Expedia Group (NASDAQ: EXPE) is an online travel agency (OTA) catering to consumers and small/medium-sized enterprises. The company’s main sources of revenue are charges on fare aggregation of hotels and modes of transport.
The company is another major victim of the coronavirus pandemic that has devastated the entire travel and entertainment sectors. The stock is currently trading 42% down YTD, after being down as much as 58% from where it rebounded after fresh capital infusions of $3.2 billion were announced (CNBC).
In April, the company was in the news due to the appointment of new chief executives after previous management was ousted owing to underperformance. The company was already facing heat from investors due to underperformance when compared to peers such as Airbnb and Booking Holdings and announced last month that it would cut 3000 jobs this year.
The company’s stock had been underperforming the broad market since mid-2017 as it’s market capitalization fell nearly 30% till the beginning of this year. In the same period, the company’s chief rival, Booking.com( NASDAQ: BKNG), grew its market capitalization by nearly 25%.
It should also be noted that over the past decade, Booking.com was able to grow it’s size nearly 10 times while Expedia’s growth was only 5x over the same time period, mainly owing to Booking.com having a much lower P/E of 18 compared to Expedia’s 28 and Bookng.com having an EPS growth rate of 20% compared to Expedia’s 5.7%. The Expedia group P/E has shrunk from a mammoth 47x in 2017 to 28x in 2018 followed by 18x post coronavirus.(Trefis Stats)
Investors are also skeptical of the stock due to uncertainty of what the travel sector might look like after the lockdowns and travel bans are lifted. It would be safe to assume that the general public would be uncomfortable traveling in close quarters to other passengers and post-travel quarantine requirements might deter people from traveling.
This could result in travel providers operating at lower capacities by leaving seats between passengers, which would in turn result in lower volume and hence lower commissions for OTAs such as Expedia.
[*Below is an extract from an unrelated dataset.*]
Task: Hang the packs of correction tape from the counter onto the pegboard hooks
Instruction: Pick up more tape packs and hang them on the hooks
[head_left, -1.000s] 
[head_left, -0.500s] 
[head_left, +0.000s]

Another concern for investors is that a big reduction in business travel due to new work from home practices could cause a further loss of revenue for the company. The market is also worried that a looming recession would result in less disposable income for consumers and would result in a long painful recovery for the sector.
The company’s earnings are expected after market today and analysts expect a Q1 loss of -$1.39 followed by a Q2 loss of -$2.12 per share (Nasdaq). Over the year, analysts expect the company to bring in 20%-30% less revenue accompanied by a 30% drop in income margins to 3.1%. (Forbes)
These numbers are modeled assuming a sharp recovery after Q2, which looks unlikely as a vaccine is at least 12-18 months away.